__Exercise details__.
Repeat every line that appears below, with nothing altered.

-- Opening Marker --

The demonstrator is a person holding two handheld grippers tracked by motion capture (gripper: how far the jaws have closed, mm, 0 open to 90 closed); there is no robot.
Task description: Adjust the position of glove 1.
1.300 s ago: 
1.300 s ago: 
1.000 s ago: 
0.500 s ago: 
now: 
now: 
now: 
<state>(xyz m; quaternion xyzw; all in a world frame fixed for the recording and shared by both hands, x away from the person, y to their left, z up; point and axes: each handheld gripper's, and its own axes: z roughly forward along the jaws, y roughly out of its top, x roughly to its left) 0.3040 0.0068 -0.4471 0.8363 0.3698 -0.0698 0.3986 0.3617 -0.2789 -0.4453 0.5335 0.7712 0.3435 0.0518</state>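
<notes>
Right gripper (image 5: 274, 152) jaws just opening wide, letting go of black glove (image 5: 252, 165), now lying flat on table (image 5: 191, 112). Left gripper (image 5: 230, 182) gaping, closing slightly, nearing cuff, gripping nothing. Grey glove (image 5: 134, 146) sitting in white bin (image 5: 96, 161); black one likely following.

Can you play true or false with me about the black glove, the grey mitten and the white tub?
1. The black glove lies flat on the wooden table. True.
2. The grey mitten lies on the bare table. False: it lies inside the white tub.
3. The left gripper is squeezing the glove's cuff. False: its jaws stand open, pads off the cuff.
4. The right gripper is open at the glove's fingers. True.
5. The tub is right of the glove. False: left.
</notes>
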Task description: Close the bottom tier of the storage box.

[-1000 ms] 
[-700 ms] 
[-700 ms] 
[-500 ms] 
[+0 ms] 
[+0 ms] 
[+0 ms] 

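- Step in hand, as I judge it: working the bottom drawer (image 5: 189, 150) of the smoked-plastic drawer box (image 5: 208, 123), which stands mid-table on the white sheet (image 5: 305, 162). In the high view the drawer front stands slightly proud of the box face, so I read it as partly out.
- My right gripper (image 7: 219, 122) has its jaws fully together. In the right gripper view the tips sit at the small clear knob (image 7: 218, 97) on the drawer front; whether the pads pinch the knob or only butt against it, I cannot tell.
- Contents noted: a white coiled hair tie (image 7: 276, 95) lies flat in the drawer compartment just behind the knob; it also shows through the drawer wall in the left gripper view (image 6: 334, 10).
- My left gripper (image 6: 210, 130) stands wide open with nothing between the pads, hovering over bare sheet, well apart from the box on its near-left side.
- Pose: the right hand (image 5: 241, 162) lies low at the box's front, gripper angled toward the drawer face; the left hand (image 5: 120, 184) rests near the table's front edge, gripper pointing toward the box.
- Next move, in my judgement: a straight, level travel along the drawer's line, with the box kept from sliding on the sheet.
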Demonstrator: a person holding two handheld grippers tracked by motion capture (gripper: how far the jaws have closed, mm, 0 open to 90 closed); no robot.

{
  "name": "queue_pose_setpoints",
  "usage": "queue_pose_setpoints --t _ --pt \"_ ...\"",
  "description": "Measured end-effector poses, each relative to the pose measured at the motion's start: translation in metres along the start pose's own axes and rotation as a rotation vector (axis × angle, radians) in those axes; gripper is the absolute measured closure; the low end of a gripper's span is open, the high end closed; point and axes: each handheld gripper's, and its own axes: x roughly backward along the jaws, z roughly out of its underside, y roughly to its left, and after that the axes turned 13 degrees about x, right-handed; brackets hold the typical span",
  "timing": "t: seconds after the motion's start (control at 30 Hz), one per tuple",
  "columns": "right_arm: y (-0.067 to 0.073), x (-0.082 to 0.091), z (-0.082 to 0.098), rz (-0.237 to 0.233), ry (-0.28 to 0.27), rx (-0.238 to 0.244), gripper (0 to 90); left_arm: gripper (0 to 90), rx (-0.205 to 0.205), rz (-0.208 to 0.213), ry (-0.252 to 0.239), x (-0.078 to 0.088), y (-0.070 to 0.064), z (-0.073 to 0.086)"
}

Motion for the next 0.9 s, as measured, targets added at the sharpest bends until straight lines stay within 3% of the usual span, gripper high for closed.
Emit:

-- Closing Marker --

__Answer for the task__.
The demonstrator is a person holding two handheld grippers tracked by motion capture (gripper: how far the jaws have closed, mm, 0 open to 90 closed); there is no robot.
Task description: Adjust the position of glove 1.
1.300 s ago: 
1.300 s ago: 
1.000 s ago: 
0.500 s ago: 
now: 
now: 
now: 
<state>(xyz m; quaternion xyzw; all in a world frame fixed for the recording and shared by both hands, x away from the person, y to their left, z up; point and axes: each handheld gripper's, and its own axes: z roughly forward along the jaws, y roughly out of its top, x roughly to its left) 0.3040 0.0068 -0.4471 0.8363 0.3698 -0.0698 0.3986 0.3617 -0.2789 -0.4453 0.5335 0.7712 0.3435 0.0518</state>
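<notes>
Right gripper (image 5: 274, 152) jaws just opening wide, letting go of black glove (image 5: 252, 165), now lying flat on table (image 5: 191, 112). Left gripper (image 5: 230, 182) gaping, closing slightly, nearing cuff, gripping nothing. Grey glove (image 5: 134, 146) sitting in white bin (image 5: 96, 161); black one likely following.

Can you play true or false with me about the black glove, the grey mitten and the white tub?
1. The black glove lies flat on the wooden table. True.
2. The grey mitten lies on the bare table. False: it lies inside the white tub.
3. The left gripper is squeezing the glove's cuff. False: its jaws stand open, pads off the cuff.
4. The right gripper is open at the glove's fingers. True.
5. The tub is right of the glove. False: left.
</notes>
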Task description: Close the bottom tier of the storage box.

[-1000 ms] 
[-700 ms] 
[-700 ms] 
[-500 ms] 
[+0 ms] 
[+0 ms] 
[+0 ms] 

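- Step in hand, as I judge it: working the bottom drawer (image 5: 189, 150) of the smoked-plastic drawer box (image 5: 208, 123), which stands mid-table on the white sheet (image 5: 305, 162). In the high view the drawer front stands slightly proud of the box face, so I read it as partly out.
- My right gripper (image 7: 219, 122) has its jaws fully together. In the right gripper view the tips sit at the small clear knob (image 7: 218, 97) on the drawer front; whether the pads pinch the knob or only butt against it, I cannot tell.
- Contents noted: a white coiled hair tie (image 7: 276, 95) lies flat in the drawer compartment just behind the knob; it also shows through the drawer wall in the left gripper view (image 6: 334, 10).
- My left gripper (image 6: 210, 130) stands wide open with nothing between the pads, hovering over bare sheet, well apart from the box on its near-left side.
- Pose: the right hand (image 5: 241, 162) lies low at the box's front, gripper angled toward the drawer face; the left hand (image 5: 120, 184) rests near the table's front edge, gripper pointing toward the box.
- Next move, in my judgement: a straight, level travel along the drawer's line, with the box kept from sliding on the sheet.
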Demonstrator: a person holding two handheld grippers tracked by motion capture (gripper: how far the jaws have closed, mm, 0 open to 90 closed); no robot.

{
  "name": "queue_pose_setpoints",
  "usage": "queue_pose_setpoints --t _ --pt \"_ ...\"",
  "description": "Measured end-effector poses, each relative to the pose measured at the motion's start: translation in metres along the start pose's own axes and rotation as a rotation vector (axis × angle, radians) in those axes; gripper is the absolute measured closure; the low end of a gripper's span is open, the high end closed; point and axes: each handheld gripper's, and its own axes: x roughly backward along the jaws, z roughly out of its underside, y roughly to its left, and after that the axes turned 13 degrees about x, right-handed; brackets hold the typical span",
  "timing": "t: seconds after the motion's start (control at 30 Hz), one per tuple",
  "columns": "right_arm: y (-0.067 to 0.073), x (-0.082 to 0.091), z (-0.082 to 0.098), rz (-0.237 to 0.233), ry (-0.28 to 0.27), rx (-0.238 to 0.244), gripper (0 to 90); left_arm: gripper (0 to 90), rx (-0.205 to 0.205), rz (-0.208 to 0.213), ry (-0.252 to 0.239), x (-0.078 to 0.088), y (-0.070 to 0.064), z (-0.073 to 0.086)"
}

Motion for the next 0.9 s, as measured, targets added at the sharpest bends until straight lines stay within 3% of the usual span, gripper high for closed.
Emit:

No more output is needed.